La richiesta è chiara: portare la remunerazione degli averi di vecchiaia al 4 per cento. «Si tratta della cifra che era stata promessa dal Cantone nel 2012, al momento dell’ultima riforma. In una lettera firmata dall’allora consigliera di Stato Laura Sadis si affermava, nero su bianco, che in dieci anni la remunerazione sarebbe arrivata al 4 per cento. Ecco, dieci anni sono passati ed è ora di mantenere le promesse. Anche perché – sottolinea Galbiati – i dati dimostrano che una remunerazioni di questa portata è assolutamente sostenibile». Certo, ma questo andrebbe a scapito del risanamento della cassa, che ha 8 miliardi di passivo da remunerare. Parte del rendimento è infatti utilizzato a questo scopo e al raggiungimento del grado di copertura dell’85 per cento entro il 2051. Replica Galbiati: «Trattenere per risanare la cassa, per quanto fatto in buona fede, dal nostro punto di vista pone delle priorità sbagliate. La cassa è fatta per gestire capitale e rendite, non ha quindi senso subordinare queste ultime al benessere della cassa. Sono capitale e rendite a cui bisogna dare la priorità. Chiediamo qualcosa che per noi è ragionevole. Certamente bisogna riconoscere qualcosa alla cassa, ma non nella misura che si ha avuto finora e che si intende avere anche nei prossimi anni».

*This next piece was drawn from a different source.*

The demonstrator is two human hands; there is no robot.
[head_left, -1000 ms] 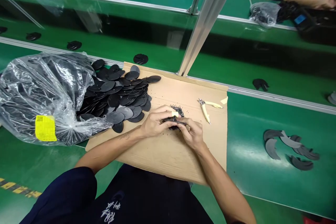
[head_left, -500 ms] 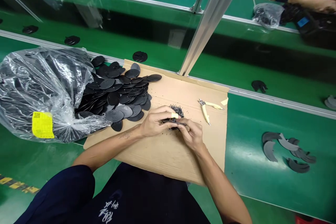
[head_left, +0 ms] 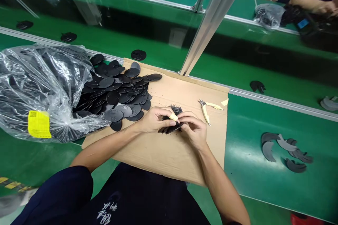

Insomma, per il Cda rinnovato lo scorso maggio (con appunto l’entrata di ErreDiPi) si annuncia una riunione dibattuta. «Immaginiamo che questa richiesta creerà una contrapposizione tra i nostri tre membri e gli altri – riconosce il rappresentante della Rete per la difesa delle pensioni –. Si tratta infatti di una proposta in rottura rispetto alla politica che per dieci anni il Cda, sia rappresentanti del datore che dei lavoratori, ha portato avanti e che ha innescato la nascita di ErreDiPi».

D’altra parte, riconosce Galbiati, «era proprio nell’intenzione di ErreDiPi portare un cambiamento, una discontinuità netta rispetto al passato. Sia nella forma, consultando e coinvolgendo di continuo gli affiliati, sia che nella sostanza, ovvero quando si tratta di prendere decisioni come ad esempio la riduzione del tasso di conversione. La vera discontinuità la vogliamo però portare nel modo di ragionare. Per dieci anni abbiamo avuto una remunerazione del capitale che era il minimo vitale. Una situazione che ci ha portato di fatto a perdere un terzo di quello che avremmo potuto avere con una rendita giusta come fanno le altre casse».

Dati alla mano per Alessandro Frigeri, pure lui membro del comitato della Rete, l'esempio è presto fatto. «In dodici anni la differenza che può generare una remunerazione di 1,33% rispetto a una del 4%, considerando uno stipendio assicurato di 60mila franchi annui e un avere accumulato di 180mila franchi per una persona di 46 anni, è di oltre 73mila franchi. Una cifra importante che, se il contesto non dovesse cambiare fino alla pensione, comporterebbe una pensione mensile di circa 500 franchi inferiore». Prosegue Frigeri: «Per noi è importante che il problema venga affrontato in maniera trasparente, attraverso un dibattito pubblico. Come non è invece successo finora se non in alcune circostanze. Lo ribadiamo, c’è stato uno scarto evidente tra i rendimenti medi della cassa, ovvero la capacità della cassa di far fruttare i nostri averi, e la remunerazione che poi è stata decisa di riconoscere agli affiliati. È questo il problema e l'oggetto della nostra richiesta».